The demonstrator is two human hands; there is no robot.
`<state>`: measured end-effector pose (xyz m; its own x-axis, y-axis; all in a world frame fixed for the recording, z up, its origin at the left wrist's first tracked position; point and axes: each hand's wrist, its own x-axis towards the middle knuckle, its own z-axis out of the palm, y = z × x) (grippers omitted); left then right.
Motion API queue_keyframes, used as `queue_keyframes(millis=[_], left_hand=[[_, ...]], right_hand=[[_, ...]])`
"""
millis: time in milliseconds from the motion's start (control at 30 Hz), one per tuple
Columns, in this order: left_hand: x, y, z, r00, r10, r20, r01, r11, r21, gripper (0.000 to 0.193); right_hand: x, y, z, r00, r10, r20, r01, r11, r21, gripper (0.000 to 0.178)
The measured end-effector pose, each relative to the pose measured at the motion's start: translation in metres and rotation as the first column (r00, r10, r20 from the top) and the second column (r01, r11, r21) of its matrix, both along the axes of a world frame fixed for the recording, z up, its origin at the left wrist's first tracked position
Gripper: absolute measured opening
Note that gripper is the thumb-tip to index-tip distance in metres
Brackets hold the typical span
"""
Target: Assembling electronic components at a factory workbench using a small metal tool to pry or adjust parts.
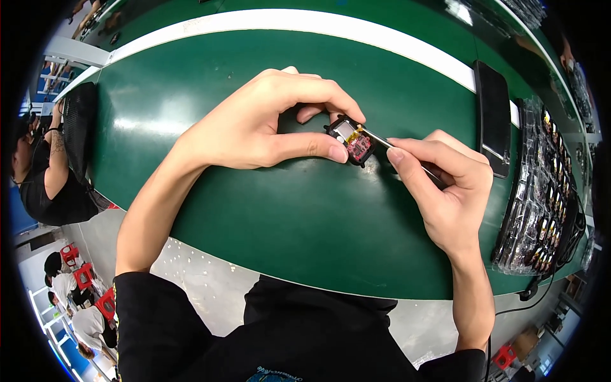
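Between the thumb and fingers of my left hand (267, 121) sits a small black electronic device (361, 153), opened so that its inside shows. A reddish circuit board, a silvery block and a yellow strip are visible in it. My right hand (449, 181) is closed around a thin metal tool (377, 137), perhaps tweezers. The tool's tip reaches the yellow strip at the device's upper right edge; whether it grips anything there is too small to tell. Both hands are above the green tabletop (286, 216).
On the right, clear plastic trays (531, 204) hold several small parts, with a black cable (576, 232) beside them. A flat black object (493, 121) lies behind them. A white rail (267, 19) runs along the far side. At far left a person (48, 172) sits near a black mesh item (79, 121).
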<state>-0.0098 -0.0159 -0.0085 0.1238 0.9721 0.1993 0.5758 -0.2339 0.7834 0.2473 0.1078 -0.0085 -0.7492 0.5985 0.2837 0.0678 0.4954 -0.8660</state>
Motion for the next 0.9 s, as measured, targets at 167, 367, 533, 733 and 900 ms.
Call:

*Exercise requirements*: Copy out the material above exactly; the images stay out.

*Task response*:
The demonstrator is two human hands; there is no robot.
`<state>`: measured end-effector pose (xyz m; its own x-axis, y-axis; all in a world frame fixed for the recording, z up, its origin at the left wrist's first tracked position; point and axes: each hand's wrist, its own x-axis towards the middle knuckle, its own z-axis out of the palm, y = z × x) (grippers omitted); left then right.
Motion API queue_keyframes, used as `queue_keyframes(millis=[_], left_hand=[[_, ...]], right_hand=[[_, ...]])`
"""
millis: time in milliseconds from the motion's start (control at 30 Hz), one per tuple
Columns, in this order: left_hand: x, y, z, r00, r10, r20, r01, r11, r21, gripper (0.000 to 0.193); right_hand: x, y, z, r00, r10, r20, r01, r11, r21, gripper (0.000 to 0.178)
The measured end-effector pose, each relative to the pose measured at the motion's start: translation in metres and rotation as the first column (r00, r10, r20 from the top) and the second column (r01, r11, r21) of its matrix, both along the axes of a world frame fixed for the recording, z up, its origin at the left wrist's first tracked position
Gripper: absolute measured opening
Note that gripper is the thumb-tip to index-tip distance in metres
Brackets hold the typical span
"""
Target: Assembling electronic components at a factory workbench using a small metal tool to pry or adjust parts.
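Between the thumb and fingers of my left hand (267, 121) sits a small black electronic device (361, 153), opened so that its inside shows. A reddish circuit board, a silvery block and a yellow strip are visible in it. My right hand (449, 181) is closed around a thin metal tool (377, 137), perhaps tweezers. The tool's tip reaches the yellow strip at the device's upper right edge; whether it grips anything there is too small to tell. Both hands are above the green tabletop (286, 216).
On the right, clear plastic trays (531, 204) hold several small parts, with a black cable (576, 232) beside them. A flat black object (493, 121) lies behind them. A white rail (267, 19) runs along the far side. At far left a person (48, 172) sits near a black mesh item (79, 121).
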<state>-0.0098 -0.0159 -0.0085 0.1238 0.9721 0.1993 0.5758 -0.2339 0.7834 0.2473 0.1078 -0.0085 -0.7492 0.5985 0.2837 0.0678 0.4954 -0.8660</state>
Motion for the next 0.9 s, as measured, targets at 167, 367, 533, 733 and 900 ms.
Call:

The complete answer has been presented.